- [Directions]
Tally the lines below containing the word "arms" and give that total alone.

- [Dataset content]
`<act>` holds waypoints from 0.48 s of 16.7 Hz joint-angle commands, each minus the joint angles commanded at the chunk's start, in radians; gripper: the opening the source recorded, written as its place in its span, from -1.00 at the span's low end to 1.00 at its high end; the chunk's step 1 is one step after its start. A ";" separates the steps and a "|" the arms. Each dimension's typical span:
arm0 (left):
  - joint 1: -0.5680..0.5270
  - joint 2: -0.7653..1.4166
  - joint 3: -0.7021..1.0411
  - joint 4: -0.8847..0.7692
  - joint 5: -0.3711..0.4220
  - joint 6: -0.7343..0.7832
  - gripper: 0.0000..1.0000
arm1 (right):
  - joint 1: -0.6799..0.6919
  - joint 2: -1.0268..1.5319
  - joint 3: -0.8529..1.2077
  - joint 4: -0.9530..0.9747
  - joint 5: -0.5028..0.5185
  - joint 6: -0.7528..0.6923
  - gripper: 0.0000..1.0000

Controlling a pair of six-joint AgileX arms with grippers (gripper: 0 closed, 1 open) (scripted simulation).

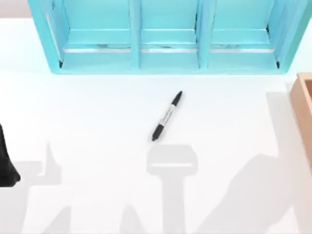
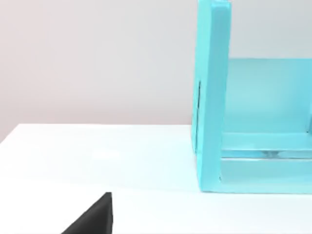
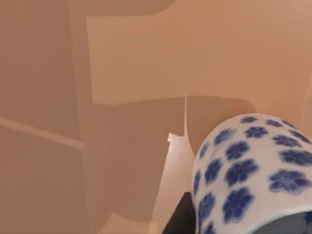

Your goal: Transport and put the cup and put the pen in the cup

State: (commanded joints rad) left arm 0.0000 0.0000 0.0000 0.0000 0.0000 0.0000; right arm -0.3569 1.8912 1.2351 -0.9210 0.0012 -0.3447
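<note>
White table (image 1: 97,112) w/ a turquoise three-bay shelf (image 1: 168,36) along the far edge and a tan wooden box (image 1: 304,112) at the right edge; the pen (image 1: 166,116) lies flat near mid-table, diagonal, well apart from both. Left arm (image 1: 7,163) sits parked at the left edge, its fingers: can't tell. Right wrist view has the cup (image 3: 253,170) up close against tan box walls w/ a dark bit of gripper beside it, grip can't be told.

The pen (image 1: 166,116), lying near the table's middle, carries small print on its grey barrel; the print is too small to read.
</note>
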 joint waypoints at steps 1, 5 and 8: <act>0.000 0.000 0.000 0.000 0.000 0.000 1.00 | 0.000 -0.002 0.000 0.000 0.000 0.001 -1.00; 0.000 0.000 0.000 0.000 0.000 0.000 1.00 | 0.061 -0.013 0.070 -0.074 0.000 0.067 -1.00; 0.000 0.000 0.000 0.000 0.000 0.000 1.00 | 0.180 -0.042 0.192 -0.241 -0.002 0.188 -1.00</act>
State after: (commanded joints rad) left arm 0.0000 0.0000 0.0000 0.0000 0.0000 0.0000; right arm -0.1765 1.8493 1.4268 -1.1617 -0.0005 -0.1567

- [Expected answer]
2